Talking to People about Jesus

Workplace Evangelism for the 99 Percent

Bill Peel & Jerry White 12 Mar 2024

Editor's Note

This article is the fourth in a four-part series on workplace evangelism. In Part 1, we made the case that the most strategic mission field today is the workplace. In Part 2, we discussed the ‘how’: How can Christians who do not have the gift of evangelism effectively bring the gospel into their workplace? Part 3 examined factors that create wise communication and identified both appropriate and inappropriate times to talk about faith in the workplace. In this article, Part 4, we introduce a subtle yet compelling way to foster gospel conversations at work, measure a person’s spiritual interest, and create curiosity about the Christian faith.

If you want someone to hear the truth, you should tell them the truth. But if you want someone to love the truth, you should tell them a story.

Andrew Peterson, Christian musician and author

When you go to work as Christ’s ambassador, to whom will you speak? Atheists, agnostics, or people who practice other religions? Clients or coworkers indifferent or hostile toward God? Now picture these individuals on your mental desktop and envision yourself in a conversation with each one. Consider what you would say to arouse their curiosity, so they’re likely to listen long enough to learn how God loves them and wants them to experience abundant life on earth and eternity in his presence through a relationship with Jesus. If this kind of conversation gives you heartburn, you’re not alone. But it’s simpler than you think.

Today, with technology and strategies of every stripe, it’s easy to become obsessed with evangelism tools and techniques—edgy videos, eye-catching Instagram posts, new acrostic approaches, the latest apologetic arguments—all of which can be helpful. But people need more. Tim Keller reflected on talking about Jesus with secular, often hostile New Yorkers: ‘Unless people find our conversation about Christ surprisingly compelling (and stereotype-breaking) their eyes will simply glaze over when you try to talk to them .’[1] 

People need information, answers, and rational arguments, but we are all ‘desiring beings’— feeling our way through life trying to find what we’re missing, often not knowing what we’re looking for.[2] Helping people see how their deepest longings are met in Christ can create irresistible curiosity. And if you can tell a story, you can do this. Jesus certainly knew this and gave people more than facts. He addressed people’s heartfelt needs by telling stories. He shaped information into meaning that helped people visualize and experience the truth in tangible ways that piqued their interest. When he wanted to awaken people to the stunning marvel of the Father’s outrageous love, he didn’t just tell them about God’s love, He told them a story that spoke to their deep longings—the Parable of the Prodigal Son.[3] When he wanted a self-righteous Scribe to grasp what it meant to love one’s neighbor, he told the story of the Good Samaritan to help the Scribe rethink his limited notions of love and the extent of his neighborhood and obligation.

Stories are Powerful

Rather than using facts to knock at the front door of a person’s mind, often bolted from within, a story allows truth to enter through the back door of the heart.

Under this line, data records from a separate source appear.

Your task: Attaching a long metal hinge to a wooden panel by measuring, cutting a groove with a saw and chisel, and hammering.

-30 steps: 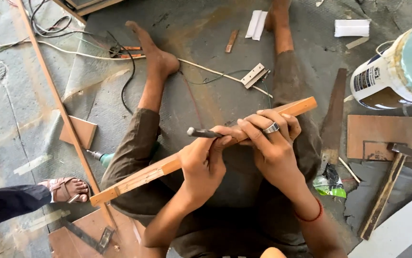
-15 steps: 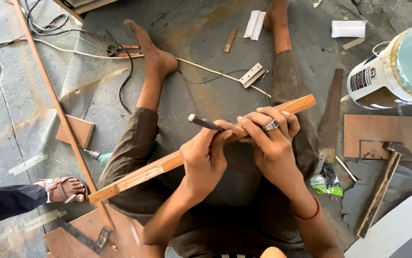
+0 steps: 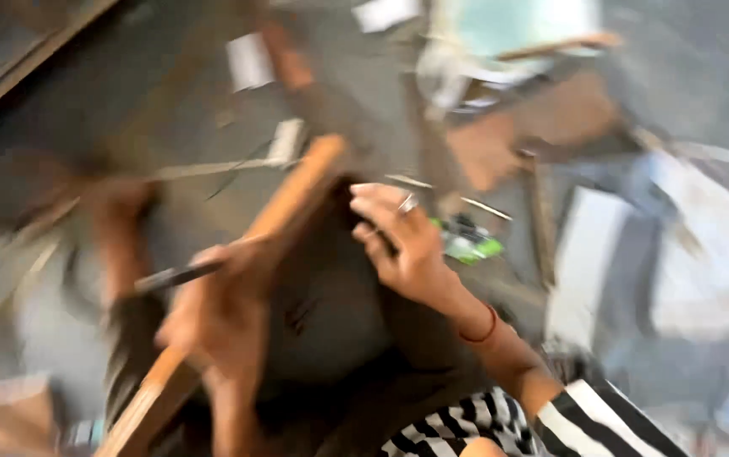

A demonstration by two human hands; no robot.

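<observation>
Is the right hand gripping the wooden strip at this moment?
No, the right hand is open and apart from the wooden strip, which only the left hand holds, along with a dark pen.

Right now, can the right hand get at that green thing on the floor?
Probably yes. The right hand looks open and off the wooden strip, and the green thing lies just beside it on the floor, nothing visible between. The frame is blurred, so treat this as likely.
</observation>
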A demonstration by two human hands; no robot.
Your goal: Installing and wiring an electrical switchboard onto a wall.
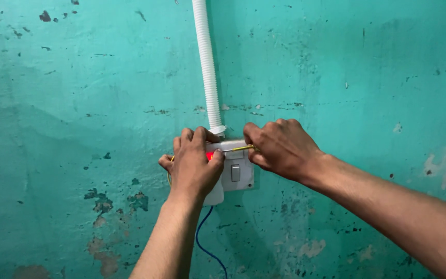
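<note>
Switch box (236, 173) between both hands' fingers (202, 137), yellow wire (241, 148) pinched

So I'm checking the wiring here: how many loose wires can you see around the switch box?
2: a yellow wire runs across the top of the switch box, and a blue wire hangs below it. The hands may hide more.

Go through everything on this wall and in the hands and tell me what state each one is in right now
Switch box: mounted on wall, part covered by left hand.
Rocker switch: uncovered; on or off unclear.
Corrugated conduit: upright, entering box top.
Blue wire: hanging loose below box.
Yellow tool: horizontal, gripped.
Left hand: pressed on box.
Right hand: closed on tool.
</note>
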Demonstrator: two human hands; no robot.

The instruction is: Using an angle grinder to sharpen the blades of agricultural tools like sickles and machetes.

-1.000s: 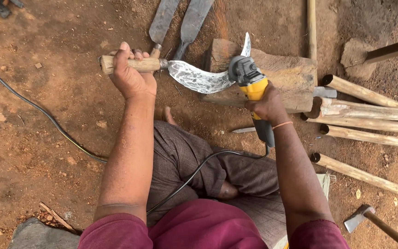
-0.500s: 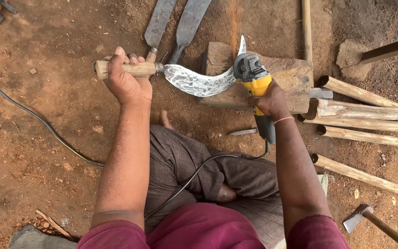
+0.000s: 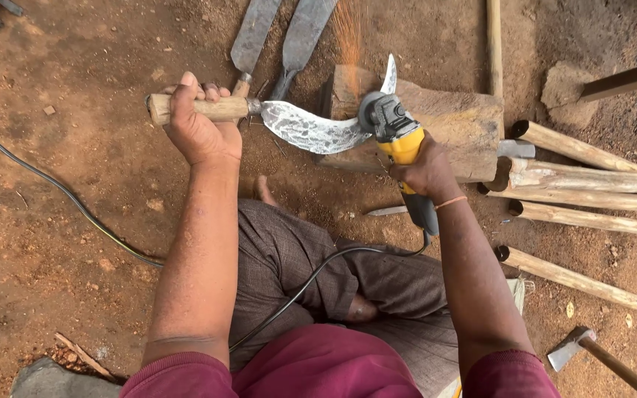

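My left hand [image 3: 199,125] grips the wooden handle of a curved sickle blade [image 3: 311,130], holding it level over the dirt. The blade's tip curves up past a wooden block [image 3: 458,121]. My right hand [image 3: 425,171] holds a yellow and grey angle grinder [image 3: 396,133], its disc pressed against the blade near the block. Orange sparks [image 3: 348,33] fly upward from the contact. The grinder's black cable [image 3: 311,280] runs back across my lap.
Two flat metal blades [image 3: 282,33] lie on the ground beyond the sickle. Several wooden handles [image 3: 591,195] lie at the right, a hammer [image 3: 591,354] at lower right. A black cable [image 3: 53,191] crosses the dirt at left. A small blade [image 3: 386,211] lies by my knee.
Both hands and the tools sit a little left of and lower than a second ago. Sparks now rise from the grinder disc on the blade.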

According to Alasdair MacIntyre, we are ‘story-telling animals,’[4] so in evangelism, stories should populate our spiritual conversations with colleagues. Rather than using facts to knock at the front door of a person’s mind, often bolted from within, a story allows truth to enter through the back door of the heart. 

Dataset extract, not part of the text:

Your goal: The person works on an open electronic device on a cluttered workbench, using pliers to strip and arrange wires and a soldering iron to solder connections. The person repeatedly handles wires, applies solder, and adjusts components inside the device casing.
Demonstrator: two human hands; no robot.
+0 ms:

We find the back door of a person’s heart by first listening. Good storytelling is always a two-way street. If we want to tell stories about Jesus, we should listen to other people’s stories first. In your conversations at work this week, what have you heard coworkers say about their backgrounds? How do they spend their time or what are their priorities? What are their spiritual experiences—positive or negative—their joys and pains, their successes and challenges? How does God fit into their life—if at all? Prompting people to tell snippets of their story can begin simply with, ‘Tell me about yourself,’ followed by a question about a detail they’ve shared. 

Taking a cue from a comment about a similar occasion when God met a significant need in your life creates a connection between your story and theirs. Linking your story with theirs can give people a glimpse of what it’s like to be God’s child and the benefits of a relationship with him, such as a time when he gave you a sense of peace amidst pain or loss. Your story may take less than a minute or two to tell, but if a detail connects to a need or circumstance in the listener’s life, it can stimulate questions and open doors for deeper conversations. Effective stories can cause people to drop their guard and listen with an open mind.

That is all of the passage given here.